What the task requires | After finding the line with "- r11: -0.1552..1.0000" in the data below, set down exactly each line through the one with "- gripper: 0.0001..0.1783", inclusive, and stop there.

======== Input data ========

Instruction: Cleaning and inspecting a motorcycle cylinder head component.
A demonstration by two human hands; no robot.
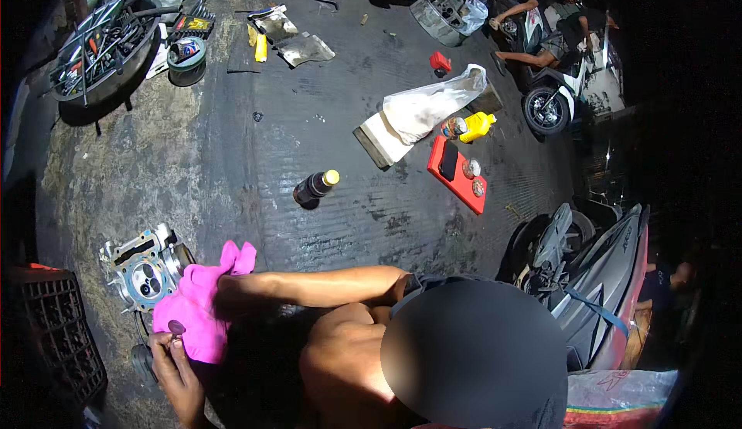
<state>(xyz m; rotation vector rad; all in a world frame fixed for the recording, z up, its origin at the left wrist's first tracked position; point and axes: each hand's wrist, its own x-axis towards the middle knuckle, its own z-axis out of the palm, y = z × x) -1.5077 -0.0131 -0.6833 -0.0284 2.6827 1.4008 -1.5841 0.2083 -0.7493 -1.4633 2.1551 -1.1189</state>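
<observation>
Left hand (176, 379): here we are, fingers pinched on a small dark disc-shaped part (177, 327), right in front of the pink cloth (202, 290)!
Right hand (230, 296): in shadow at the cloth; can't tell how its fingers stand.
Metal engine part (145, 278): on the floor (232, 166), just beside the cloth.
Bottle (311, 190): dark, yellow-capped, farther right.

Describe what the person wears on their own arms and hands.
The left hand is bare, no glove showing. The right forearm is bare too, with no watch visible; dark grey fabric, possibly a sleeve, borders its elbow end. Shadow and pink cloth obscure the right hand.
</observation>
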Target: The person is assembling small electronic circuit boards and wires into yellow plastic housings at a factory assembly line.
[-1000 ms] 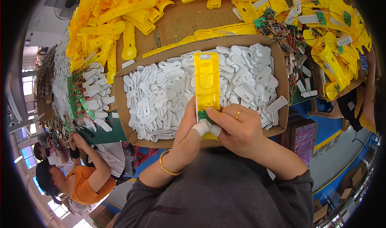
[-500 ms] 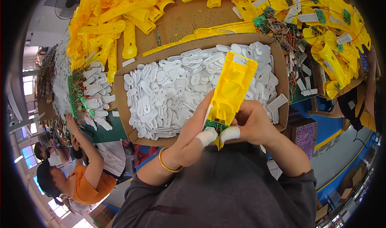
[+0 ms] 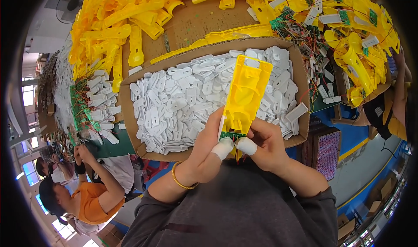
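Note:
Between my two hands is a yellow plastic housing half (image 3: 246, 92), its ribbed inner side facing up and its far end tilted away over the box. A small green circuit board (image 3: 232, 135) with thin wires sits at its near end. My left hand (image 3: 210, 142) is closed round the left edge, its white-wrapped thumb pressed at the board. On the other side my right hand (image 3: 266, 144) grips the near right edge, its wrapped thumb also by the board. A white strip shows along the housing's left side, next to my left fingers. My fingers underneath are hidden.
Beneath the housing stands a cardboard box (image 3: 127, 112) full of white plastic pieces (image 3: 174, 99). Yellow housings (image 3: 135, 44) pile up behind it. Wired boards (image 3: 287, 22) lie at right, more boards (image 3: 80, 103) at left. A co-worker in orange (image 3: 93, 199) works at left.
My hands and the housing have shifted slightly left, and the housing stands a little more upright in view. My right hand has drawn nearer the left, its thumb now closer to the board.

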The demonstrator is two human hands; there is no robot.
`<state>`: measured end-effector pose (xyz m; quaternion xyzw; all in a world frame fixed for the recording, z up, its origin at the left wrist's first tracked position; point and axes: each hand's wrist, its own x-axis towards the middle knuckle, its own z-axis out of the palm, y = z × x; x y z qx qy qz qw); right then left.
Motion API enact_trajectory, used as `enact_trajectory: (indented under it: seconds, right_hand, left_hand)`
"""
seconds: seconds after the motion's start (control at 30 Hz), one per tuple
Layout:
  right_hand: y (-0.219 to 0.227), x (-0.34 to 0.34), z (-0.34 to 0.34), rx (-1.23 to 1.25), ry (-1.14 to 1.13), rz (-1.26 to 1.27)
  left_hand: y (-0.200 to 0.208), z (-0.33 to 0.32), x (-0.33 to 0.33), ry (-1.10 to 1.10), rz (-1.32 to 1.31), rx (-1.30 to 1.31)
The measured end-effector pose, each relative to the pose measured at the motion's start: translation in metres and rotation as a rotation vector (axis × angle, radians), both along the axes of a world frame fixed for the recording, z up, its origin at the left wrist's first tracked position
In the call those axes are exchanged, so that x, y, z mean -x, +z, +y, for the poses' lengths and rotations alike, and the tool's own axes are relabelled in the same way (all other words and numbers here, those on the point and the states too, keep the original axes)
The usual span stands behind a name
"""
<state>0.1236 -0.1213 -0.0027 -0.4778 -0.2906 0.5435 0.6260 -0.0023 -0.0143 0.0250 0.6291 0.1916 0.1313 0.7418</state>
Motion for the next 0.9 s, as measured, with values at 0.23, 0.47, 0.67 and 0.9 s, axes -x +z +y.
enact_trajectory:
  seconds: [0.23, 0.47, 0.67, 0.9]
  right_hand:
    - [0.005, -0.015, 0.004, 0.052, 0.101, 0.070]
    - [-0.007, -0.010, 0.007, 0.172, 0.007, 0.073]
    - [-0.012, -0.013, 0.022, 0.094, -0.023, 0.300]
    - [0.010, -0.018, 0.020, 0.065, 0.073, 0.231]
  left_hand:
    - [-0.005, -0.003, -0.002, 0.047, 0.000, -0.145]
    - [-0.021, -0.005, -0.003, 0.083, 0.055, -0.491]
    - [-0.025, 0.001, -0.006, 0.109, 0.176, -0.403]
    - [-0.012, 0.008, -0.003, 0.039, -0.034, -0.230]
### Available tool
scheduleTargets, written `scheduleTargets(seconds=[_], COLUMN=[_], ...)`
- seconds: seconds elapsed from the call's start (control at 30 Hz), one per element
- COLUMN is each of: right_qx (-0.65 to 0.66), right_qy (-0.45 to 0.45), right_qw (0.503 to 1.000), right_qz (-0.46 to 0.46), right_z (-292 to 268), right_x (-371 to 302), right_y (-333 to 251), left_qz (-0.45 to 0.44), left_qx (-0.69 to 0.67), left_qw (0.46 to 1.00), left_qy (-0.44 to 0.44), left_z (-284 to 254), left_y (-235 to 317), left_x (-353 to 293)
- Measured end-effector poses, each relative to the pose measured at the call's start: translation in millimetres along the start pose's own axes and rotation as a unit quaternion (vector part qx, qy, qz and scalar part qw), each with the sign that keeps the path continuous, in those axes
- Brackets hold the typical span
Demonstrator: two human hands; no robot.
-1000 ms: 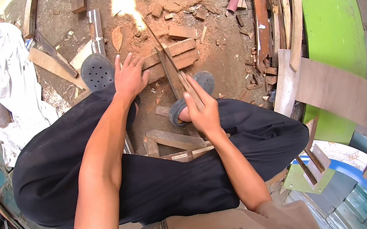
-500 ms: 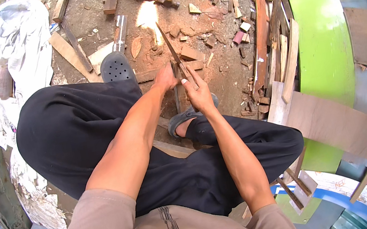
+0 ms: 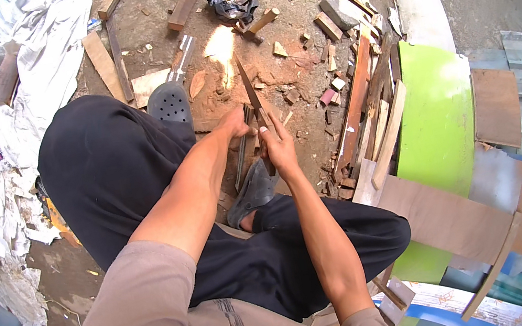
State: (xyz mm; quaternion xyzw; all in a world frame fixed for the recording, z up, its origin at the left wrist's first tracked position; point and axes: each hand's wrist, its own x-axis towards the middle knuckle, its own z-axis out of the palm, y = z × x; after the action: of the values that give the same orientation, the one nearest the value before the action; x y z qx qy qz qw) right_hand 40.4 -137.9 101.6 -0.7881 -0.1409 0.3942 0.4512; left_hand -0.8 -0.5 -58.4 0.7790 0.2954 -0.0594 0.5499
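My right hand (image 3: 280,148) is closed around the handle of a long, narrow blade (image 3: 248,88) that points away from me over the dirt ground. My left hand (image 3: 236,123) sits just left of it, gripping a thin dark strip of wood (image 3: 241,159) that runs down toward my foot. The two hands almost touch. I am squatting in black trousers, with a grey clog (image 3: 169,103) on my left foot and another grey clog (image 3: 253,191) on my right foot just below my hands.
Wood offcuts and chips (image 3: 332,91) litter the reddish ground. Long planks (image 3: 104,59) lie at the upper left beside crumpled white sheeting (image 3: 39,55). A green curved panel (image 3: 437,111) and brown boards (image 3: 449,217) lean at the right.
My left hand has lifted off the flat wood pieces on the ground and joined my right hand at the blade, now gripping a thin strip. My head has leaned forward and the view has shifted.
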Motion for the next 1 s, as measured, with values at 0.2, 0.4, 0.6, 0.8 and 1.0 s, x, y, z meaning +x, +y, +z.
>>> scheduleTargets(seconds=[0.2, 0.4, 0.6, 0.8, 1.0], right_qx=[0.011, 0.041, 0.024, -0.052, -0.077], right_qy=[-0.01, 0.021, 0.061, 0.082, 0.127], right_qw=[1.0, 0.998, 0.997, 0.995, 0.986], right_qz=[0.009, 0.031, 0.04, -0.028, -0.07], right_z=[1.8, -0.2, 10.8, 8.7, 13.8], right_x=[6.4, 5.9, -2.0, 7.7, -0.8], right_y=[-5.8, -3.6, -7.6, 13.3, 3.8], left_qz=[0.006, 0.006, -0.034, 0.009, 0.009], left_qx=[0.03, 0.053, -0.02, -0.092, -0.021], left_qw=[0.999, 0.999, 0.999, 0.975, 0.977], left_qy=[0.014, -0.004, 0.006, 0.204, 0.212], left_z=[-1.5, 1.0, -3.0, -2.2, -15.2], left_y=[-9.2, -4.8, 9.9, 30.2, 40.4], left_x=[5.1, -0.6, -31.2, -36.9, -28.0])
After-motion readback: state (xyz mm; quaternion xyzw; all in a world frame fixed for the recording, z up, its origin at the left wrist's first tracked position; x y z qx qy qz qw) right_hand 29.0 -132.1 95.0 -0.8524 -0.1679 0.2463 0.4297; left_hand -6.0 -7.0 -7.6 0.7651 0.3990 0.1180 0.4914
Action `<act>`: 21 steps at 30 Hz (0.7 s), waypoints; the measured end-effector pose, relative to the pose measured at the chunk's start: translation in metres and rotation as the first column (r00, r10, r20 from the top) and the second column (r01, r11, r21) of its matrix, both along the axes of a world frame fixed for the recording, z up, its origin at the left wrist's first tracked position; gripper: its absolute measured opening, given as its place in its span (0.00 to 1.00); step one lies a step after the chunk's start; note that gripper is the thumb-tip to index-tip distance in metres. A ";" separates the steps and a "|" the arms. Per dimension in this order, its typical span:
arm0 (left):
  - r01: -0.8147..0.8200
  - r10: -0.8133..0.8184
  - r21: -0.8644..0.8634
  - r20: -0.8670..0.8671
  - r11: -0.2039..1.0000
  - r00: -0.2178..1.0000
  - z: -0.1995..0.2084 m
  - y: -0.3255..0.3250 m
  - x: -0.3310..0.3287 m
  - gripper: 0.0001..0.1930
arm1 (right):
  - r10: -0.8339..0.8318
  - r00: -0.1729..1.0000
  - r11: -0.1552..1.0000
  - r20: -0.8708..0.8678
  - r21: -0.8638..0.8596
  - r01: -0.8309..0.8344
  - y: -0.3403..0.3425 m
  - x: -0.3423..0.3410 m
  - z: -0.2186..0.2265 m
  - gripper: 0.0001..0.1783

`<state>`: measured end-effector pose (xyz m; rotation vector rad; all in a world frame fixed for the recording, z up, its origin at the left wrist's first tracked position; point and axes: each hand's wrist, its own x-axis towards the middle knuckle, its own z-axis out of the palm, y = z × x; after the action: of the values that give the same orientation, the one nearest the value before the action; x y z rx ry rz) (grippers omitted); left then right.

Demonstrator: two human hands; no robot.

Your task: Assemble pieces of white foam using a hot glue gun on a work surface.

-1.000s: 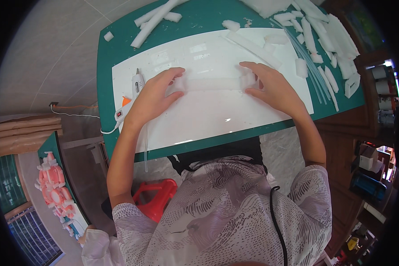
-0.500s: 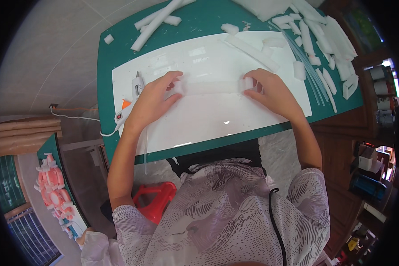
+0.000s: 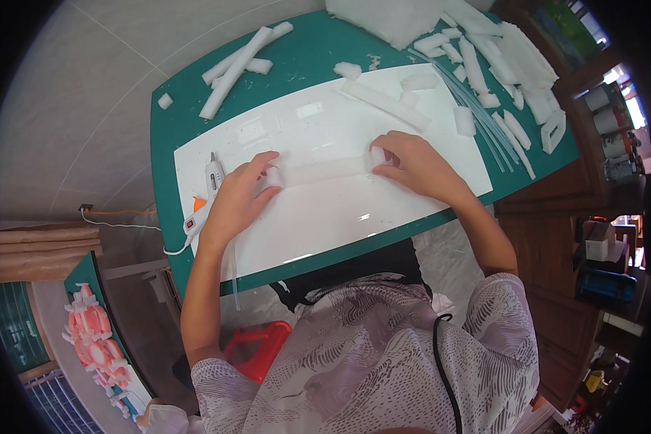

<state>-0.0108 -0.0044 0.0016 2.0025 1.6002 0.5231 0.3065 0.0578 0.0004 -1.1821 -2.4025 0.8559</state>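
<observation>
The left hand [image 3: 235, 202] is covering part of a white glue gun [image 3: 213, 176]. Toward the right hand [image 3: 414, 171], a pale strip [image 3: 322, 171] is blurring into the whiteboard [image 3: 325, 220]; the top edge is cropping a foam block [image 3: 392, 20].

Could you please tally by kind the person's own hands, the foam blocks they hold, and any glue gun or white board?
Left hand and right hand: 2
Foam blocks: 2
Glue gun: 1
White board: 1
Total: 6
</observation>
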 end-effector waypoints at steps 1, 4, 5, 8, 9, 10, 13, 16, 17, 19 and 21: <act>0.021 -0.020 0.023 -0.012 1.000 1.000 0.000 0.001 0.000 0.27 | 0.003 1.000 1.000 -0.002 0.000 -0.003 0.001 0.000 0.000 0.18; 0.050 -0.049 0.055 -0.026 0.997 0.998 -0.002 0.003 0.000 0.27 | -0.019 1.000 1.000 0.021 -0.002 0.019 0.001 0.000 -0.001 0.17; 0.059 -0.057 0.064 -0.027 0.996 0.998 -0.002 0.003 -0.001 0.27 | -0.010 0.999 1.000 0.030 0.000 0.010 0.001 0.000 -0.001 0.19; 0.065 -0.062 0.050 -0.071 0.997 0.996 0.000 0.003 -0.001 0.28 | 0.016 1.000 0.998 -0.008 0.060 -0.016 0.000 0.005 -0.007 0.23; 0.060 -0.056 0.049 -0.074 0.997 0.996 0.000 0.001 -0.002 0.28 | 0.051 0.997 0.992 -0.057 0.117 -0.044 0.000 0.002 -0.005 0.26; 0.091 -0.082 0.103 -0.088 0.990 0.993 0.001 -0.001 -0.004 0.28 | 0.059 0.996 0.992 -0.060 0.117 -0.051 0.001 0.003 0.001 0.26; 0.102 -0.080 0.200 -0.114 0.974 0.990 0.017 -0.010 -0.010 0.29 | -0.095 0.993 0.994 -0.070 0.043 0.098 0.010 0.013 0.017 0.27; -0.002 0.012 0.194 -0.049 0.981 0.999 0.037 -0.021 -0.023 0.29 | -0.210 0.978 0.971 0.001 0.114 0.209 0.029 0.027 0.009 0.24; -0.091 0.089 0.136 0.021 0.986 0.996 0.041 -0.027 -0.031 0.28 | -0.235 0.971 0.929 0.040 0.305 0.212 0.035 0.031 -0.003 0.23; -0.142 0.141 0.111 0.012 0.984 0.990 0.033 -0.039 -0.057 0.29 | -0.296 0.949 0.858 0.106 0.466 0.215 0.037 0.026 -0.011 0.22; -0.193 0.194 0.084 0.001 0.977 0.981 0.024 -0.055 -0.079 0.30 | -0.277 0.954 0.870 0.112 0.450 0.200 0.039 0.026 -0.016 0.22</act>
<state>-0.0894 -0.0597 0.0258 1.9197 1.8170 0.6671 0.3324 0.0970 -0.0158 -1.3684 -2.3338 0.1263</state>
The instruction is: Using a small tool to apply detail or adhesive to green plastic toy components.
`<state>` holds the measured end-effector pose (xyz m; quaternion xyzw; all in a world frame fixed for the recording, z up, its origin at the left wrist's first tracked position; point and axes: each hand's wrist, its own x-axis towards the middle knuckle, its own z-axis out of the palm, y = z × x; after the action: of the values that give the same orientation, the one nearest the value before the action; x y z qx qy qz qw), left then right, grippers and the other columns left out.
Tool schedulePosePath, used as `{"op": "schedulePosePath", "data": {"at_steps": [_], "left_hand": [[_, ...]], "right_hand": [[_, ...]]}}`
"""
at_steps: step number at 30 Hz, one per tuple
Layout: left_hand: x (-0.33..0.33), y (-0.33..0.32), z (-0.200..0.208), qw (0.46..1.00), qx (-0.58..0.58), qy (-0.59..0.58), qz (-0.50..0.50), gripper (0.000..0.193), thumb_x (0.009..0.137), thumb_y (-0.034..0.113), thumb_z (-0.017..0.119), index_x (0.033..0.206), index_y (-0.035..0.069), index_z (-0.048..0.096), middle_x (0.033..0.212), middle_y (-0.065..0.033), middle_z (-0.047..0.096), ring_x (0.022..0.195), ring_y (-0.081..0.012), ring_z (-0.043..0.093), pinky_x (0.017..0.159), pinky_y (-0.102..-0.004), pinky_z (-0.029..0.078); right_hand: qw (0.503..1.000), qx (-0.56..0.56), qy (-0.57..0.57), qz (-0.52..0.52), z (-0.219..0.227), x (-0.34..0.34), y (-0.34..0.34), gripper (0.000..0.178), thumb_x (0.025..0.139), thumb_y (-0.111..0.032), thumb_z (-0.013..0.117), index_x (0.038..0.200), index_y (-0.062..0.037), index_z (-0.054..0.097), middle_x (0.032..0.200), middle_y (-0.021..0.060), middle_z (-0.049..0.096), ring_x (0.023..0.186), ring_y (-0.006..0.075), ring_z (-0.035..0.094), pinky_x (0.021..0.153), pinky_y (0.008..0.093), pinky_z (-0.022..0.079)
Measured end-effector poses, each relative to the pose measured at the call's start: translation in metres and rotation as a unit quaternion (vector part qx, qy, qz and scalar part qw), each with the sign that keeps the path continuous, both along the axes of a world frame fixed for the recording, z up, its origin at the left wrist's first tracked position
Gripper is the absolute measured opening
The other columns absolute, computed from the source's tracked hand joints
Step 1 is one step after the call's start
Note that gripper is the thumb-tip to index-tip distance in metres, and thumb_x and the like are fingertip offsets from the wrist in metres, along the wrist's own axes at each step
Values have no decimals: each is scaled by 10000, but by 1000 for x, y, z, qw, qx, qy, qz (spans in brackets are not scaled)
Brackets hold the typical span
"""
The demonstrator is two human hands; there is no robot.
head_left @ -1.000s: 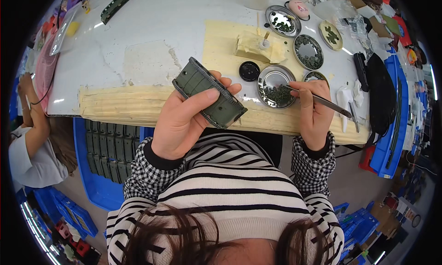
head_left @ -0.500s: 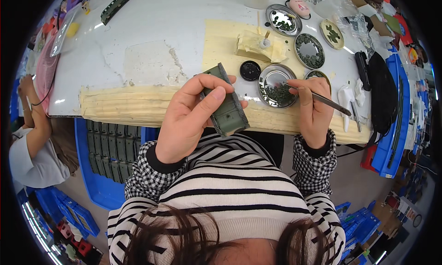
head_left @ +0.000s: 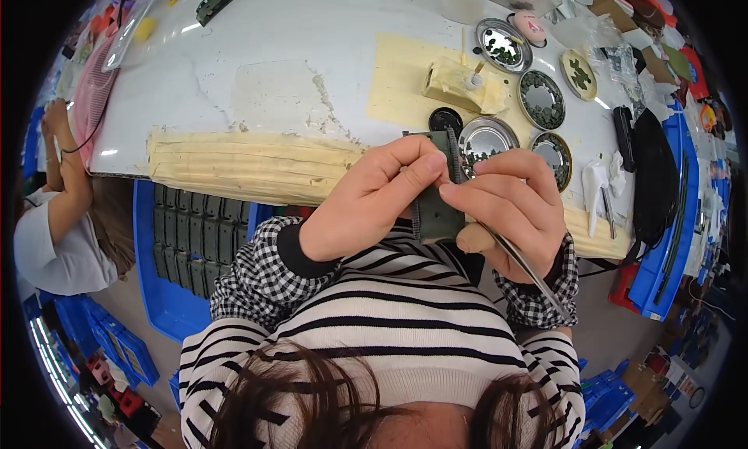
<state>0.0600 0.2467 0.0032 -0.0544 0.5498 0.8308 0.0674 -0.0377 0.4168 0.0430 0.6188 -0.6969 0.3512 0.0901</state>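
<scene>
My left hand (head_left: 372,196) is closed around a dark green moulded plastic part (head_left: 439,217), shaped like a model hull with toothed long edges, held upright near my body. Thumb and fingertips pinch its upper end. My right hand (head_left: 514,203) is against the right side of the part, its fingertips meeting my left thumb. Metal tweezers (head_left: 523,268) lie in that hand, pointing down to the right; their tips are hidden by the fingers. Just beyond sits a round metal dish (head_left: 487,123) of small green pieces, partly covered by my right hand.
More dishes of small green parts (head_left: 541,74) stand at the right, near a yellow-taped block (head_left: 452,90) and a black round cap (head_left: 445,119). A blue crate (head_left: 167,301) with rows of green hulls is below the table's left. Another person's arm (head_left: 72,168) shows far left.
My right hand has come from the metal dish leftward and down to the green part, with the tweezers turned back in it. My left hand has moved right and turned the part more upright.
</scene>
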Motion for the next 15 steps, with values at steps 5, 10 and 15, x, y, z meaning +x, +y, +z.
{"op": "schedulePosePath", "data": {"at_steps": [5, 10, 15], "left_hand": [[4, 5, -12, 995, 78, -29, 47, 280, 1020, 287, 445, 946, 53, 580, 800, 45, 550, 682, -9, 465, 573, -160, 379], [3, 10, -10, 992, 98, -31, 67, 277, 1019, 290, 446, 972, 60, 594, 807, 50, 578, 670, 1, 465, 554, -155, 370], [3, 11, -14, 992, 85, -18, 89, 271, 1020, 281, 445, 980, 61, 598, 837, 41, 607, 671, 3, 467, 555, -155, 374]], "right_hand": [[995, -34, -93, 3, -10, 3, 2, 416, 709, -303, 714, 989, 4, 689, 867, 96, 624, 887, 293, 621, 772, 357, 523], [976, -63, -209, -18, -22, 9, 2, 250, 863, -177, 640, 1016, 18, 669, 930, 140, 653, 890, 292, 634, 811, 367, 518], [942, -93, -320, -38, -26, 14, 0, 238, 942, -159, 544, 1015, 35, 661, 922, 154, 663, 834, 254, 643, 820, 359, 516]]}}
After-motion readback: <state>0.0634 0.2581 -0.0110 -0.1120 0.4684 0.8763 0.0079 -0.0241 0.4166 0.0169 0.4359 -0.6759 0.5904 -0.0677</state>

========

Finished exercise |
  - r11: -0.1552..1.0000
  - r20: -0.8708..0.8678
  - r21: -0.8638..0.8596
  - r01: -0.8309..0.8344
  - y: -0.3403..0.3425 m
  - x: -0.3423..0.3410 m
  - z: -0.2186..0.2265 m
  - gripper: 0.0001..0.1783

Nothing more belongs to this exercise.